Amado

Em diversas digressões, o amor foi colocado à prova, foi objeto de raiva, desespero, desesperança, foi descrito como um dos mais avassaladores de todos os estados afetivos, servindo de inspiração ao ser humano em diversas áreas do conhecimento.

Foi descrito como um dos únicos sentimentos capazes de fornecer a coragem necessária para confiar novamente, ungir nossas mãos para protegê-las de novas queimaduras e novos olhos para enxergar além do medo.

O que não foi dito ainda é que há um tipo de amor que ultrapassa qualquer sentido descrito até agora nessas digressões – o amor que não pode ser vivido.

Há um ditado popular que diz: Existe o amor da sua vida e o amor para sua vida. O amor para sua vida é aquele que se vive realmente, a pessoa que está do seu lado, que segue a vida com você e por você, já o amor da sua vida é aquele que vai te marcar eternamente, mas que não nasceu para ser vivido, dizem também que as almas gêmeas estão destinadas a se encontrarem, não a ficarem juntas.

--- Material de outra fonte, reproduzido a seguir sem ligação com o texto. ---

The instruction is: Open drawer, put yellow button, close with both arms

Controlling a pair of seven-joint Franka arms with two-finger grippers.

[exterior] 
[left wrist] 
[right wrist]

Como Platão já dizia em seu Simpósio, esse amor é algo elevado, ligado à alma, um amor inatingível, cujo sentimento, por si, já se basta. Esse tipo de amor é um dos mais cultuados de todos, na música, na literatura.

Todos ou quase todos já sentiram ou sentem, por alguém um amor assim, que se fortalece mesmo diante de encontros e desencontros, mesmo seguindo em frente, se relacionando com outras pessoas, ao mínimo toque do ser amado o aflora como se fosse a primeira vez e a única coisa que se deseja é que seja a última.

Um amor que dói pela distância, rasga o peito na tentativa de ir de encontro ao ser amado, um amor que não tem explicação de existir, ele simplesmente está ali e não vai sair, nem que se queira.

A letra da música Amado, de Vanessa da Mata e Marcelo Jeneci, pode demonstrar melhor esse tipo de amor e a vontade que ele carrega:

“Como pode ser gostar de alguém e esse tal alguém não ser seu. Fico desejando nós, gastando o mar, pôr-do-sol, postal, mais ninguém. Peço tanto a Deus para lhe esquecer, mas só de pedir me lembro. Minha linda flor, meu jasmim será, meus melhores beijos serão seus! Sinto que você é ligado a mim, sempre que estou indo, volto atrás. Estou entregue a ponto de estar sempre só esperando um sim ou nunca mais. É tanta graça lá fora passa o tempo sem você, mas pode sim ser sim amado e tudo acontecer. Sinto absoluto o dom de existir, não há solidão, nem pena. Nessa doação, milagres do amor, sinto uma extensão divina. ”

No Simpósio de Platão, Aristófanes, traduziu esse amor como sendo o encontro de duas metades, que sentem as mais extraordinárias sensações, intimidade e amor, a ponto de não quererem mais se separar, e sentem vontade de se “fundirem” novamente num só.

Sócrates falava que, sendo o amor, amor de algo, esse algo é por ele certamente desejado. Mas este objeto do amor só pode ser desejado quando lhe falta e não quando o possui, pois ninguém deseja aquilo de que não precisa mais.

Esse tipo de amor sempre está ausente, mas sempre é solicitado.

Sempre que pensamos tê-lo atingido, ele nos escapa por entre os dedos, causando uma dor inominável que, mesmo sendo ateada ao fogo para morrer em si, não queima - adormece.

Mesmo que a única forma encontrada de diminuir a dor seja sufocar esse amor e torcer para que morra de inanição, ele parece se alimentar de algo inexplicável.

Tudo que mais se quer é que o objeto deste amor o recolha das cinzas, o acolha nos braços e lhe diga que não tem mais razão para sofrer ou doer, que diga que tudo não passou de um mal-entendido, um desencontro sem importância e que é correspondido, traduzindo a verdade do sentimento e unindo para sempre - enquanto dure – os corações e almas ardentes por vivê-lo.

Se mesmo Platão afirmava que este amor não nasceu para ser vivido, quem somos nós - meros mortais - para desejar que ele esteja errado?

Mas como a esperança é a última que morre e é ela que move a alma humana, mesmo que passe uma eternidade, mesmo que haja centenas de desencontros, a esperança de que esse amor possa ser vivido continuará latente.

Ou ainda, mesmo com a certeza de que esse amor não pode ser vivido, mesmo que não haja mais esperanças, o sentimento continuará ali pois não pode ser substituído.

Luís de Camões em sua sabedoria dizia: “Ah o amor... que nasce não sei onde, vem não sei como, e dói não sei porquê. ”

Não se escolhe quem amar e esse amor será sempre o ponto fraco de quem ama, o que nos resta é aprender a sobreviver e conviver com a dor absurda de amar sem poder viver esse amor.